*** Data provided Section Begins ***

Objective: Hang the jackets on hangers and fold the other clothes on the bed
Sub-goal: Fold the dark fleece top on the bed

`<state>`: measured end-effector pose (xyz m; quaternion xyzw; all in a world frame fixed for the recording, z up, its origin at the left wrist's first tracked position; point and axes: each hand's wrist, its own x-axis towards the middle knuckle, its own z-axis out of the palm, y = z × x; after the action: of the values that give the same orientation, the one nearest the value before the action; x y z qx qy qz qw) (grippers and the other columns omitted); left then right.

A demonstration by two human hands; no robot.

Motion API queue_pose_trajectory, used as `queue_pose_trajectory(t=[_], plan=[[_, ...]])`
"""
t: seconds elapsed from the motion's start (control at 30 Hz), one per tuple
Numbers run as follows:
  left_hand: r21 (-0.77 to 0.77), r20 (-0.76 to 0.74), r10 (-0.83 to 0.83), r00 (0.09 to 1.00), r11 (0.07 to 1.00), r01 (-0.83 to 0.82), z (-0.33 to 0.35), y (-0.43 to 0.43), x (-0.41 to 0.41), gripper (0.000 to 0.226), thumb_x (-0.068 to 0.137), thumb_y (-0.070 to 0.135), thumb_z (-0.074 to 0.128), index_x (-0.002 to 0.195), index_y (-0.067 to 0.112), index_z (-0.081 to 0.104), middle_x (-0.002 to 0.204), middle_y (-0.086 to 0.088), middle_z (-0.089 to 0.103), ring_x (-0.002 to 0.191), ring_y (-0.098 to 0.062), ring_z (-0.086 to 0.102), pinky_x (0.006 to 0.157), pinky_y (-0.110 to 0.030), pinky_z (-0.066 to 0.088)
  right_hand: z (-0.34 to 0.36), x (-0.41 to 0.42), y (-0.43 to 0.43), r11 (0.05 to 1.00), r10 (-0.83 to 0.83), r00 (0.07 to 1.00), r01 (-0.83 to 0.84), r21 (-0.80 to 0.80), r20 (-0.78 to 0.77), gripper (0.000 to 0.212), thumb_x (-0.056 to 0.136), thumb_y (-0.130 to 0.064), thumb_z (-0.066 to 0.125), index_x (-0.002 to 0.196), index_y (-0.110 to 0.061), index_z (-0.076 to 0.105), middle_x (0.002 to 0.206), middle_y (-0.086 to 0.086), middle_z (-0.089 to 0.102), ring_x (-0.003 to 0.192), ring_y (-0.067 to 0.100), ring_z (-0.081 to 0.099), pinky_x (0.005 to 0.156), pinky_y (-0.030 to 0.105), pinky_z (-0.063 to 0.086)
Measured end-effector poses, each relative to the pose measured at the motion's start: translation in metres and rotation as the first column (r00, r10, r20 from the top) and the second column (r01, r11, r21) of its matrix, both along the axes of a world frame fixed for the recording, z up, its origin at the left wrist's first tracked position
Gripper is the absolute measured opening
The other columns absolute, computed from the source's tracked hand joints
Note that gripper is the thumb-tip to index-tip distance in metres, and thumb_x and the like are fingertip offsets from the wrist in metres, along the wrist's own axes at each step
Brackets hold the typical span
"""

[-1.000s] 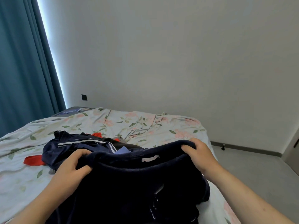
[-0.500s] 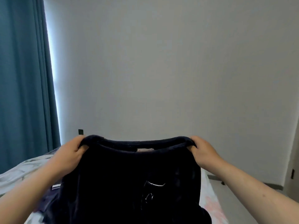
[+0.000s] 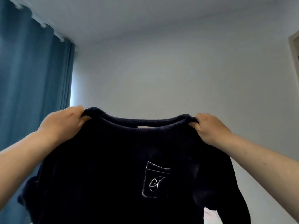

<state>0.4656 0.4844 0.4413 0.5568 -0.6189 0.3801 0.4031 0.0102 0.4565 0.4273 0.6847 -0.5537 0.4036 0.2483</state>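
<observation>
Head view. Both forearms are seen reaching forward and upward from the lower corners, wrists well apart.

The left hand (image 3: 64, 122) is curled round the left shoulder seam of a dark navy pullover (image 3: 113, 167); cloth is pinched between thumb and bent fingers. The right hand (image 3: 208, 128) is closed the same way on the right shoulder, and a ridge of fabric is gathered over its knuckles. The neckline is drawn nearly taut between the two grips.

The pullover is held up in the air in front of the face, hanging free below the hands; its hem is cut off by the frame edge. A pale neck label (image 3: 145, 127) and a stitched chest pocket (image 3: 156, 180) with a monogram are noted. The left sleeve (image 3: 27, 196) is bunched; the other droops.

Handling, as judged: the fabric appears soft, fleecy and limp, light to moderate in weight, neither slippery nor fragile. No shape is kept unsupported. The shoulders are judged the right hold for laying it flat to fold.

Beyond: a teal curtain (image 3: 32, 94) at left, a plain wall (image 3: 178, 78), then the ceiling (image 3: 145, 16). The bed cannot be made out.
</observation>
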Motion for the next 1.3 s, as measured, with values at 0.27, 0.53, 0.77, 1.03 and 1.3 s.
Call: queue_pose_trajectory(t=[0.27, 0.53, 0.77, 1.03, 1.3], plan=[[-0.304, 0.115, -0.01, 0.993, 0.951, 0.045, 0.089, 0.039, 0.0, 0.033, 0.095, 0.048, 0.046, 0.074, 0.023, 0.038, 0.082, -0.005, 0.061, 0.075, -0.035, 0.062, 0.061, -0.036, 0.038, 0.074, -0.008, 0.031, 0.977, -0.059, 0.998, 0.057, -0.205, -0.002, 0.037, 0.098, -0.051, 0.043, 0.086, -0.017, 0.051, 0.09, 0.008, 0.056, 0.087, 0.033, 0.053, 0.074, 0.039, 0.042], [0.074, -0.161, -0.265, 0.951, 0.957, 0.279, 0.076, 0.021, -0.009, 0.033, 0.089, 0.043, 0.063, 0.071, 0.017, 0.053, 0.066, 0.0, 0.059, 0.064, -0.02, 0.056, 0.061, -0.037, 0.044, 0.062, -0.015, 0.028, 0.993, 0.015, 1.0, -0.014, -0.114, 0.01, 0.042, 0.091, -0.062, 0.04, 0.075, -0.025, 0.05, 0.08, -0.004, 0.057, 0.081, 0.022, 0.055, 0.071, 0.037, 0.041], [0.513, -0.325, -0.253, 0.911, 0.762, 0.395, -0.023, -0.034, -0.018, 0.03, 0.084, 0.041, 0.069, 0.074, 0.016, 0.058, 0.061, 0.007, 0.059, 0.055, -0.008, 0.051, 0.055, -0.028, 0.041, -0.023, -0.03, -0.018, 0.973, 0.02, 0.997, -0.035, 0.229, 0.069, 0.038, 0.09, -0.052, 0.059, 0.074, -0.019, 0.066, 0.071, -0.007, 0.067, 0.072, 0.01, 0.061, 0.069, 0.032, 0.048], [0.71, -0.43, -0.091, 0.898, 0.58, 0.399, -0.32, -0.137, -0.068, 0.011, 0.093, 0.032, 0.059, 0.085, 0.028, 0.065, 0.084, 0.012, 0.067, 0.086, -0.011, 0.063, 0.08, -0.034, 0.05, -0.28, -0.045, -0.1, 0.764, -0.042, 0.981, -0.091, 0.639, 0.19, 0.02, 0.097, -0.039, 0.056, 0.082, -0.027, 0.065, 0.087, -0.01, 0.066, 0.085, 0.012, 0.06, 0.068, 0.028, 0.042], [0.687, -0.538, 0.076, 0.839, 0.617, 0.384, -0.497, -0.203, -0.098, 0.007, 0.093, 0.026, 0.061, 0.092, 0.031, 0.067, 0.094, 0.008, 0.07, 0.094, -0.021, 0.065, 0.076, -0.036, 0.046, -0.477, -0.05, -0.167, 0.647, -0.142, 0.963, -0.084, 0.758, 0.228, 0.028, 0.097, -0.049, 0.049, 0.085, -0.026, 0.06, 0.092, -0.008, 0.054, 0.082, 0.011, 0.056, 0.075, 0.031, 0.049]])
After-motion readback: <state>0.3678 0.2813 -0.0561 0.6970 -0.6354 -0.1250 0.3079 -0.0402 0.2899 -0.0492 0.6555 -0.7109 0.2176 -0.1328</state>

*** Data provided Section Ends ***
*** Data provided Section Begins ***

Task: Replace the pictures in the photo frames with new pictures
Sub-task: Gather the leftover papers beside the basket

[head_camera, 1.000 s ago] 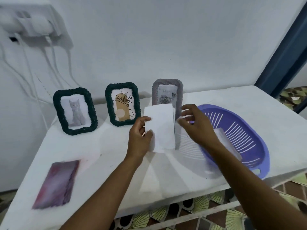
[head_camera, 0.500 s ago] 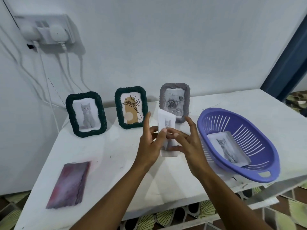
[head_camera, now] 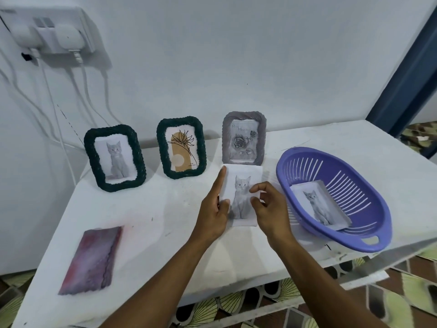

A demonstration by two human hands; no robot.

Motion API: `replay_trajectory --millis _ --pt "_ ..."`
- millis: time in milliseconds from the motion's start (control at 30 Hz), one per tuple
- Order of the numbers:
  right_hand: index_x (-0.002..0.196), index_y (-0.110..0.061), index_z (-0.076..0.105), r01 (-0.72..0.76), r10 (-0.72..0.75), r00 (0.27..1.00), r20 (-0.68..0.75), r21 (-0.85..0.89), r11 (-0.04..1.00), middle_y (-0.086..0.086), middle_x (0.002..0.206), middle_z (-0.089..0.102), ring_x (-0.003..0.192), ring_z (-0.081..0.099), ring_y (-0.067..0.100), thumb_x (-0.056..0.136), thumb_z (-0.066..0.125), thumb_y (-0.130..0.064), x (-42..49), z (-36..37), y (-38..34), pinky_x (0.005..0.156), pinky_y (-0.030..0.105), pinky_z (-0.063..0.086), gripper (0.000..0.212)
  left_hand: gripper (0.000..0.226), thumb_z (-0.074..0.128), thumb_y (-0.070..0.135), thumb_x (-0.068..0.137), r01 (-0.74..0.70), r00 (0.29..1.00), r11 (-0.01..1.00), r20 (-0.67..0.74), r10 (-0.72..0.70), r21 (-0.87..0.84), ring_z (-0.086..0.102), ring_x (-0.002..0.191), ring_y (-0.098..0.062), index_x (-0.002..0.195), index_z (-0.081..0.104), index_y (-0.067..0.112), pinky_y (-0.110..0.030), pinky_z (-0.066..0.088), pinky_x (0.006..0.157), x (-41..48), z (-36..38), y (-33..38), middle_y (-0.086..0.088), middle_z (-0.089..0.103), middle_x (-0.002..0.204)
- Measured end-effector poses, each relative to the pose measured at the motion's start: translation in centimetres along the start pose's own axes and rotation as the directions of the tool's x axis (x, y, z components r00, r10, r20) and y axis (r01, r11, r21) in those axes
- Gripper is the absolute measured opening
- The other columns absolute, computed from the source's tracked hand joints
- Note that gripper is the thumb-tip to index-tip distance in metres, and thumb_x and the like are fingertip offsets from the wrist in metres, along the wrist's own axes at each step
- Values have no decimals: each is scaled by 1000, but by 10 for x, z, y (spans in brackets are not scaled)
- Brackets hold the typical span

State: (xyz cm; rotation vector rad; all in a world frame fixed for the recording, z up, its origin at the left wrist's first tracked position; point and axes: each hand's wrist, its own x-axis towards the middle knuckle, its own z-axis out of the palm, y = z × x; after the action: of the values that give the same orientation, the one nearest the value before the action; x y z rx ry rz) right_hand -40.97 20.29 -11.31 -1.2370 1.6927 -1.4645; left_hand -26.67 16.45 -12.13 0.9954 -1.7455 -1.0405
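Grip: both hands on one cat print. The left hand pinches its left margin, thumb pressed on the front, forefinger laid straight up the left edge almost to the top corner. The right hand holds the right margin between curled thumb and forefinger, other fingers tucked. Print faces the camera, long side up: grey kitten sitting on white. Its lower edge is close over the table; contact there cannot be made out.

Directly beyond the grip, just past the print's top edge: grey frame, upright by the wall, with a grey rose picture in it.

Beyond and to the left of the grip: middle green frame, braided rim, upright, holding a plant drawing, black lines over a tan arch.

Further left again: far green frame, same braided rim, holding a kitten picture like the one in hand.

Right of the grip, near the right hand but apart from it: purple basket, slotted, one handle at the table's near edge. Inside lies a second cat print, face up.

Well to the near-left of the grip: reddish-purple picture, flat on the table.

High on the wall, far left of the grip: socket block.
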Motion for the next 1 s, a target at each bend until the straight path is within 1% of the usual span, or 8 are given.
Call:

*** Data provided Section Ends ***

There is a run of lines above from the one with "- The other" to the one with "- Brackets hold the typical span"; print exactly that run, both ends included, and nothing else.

:: Output of the task ::
- The other columns absolute, computed from the source's tracked hand joints
- Note that gripper is the thumb-tip to index-tip distance in metres, and thumb_x and the like are fingertip offsets from the wrist in metres, along the wrist's own axes at each step
- Values have no decimals: each is scaled by 1000, but by 10 for x, z, y (spans in brackets are not scaled)
- Brackets hold the typical span

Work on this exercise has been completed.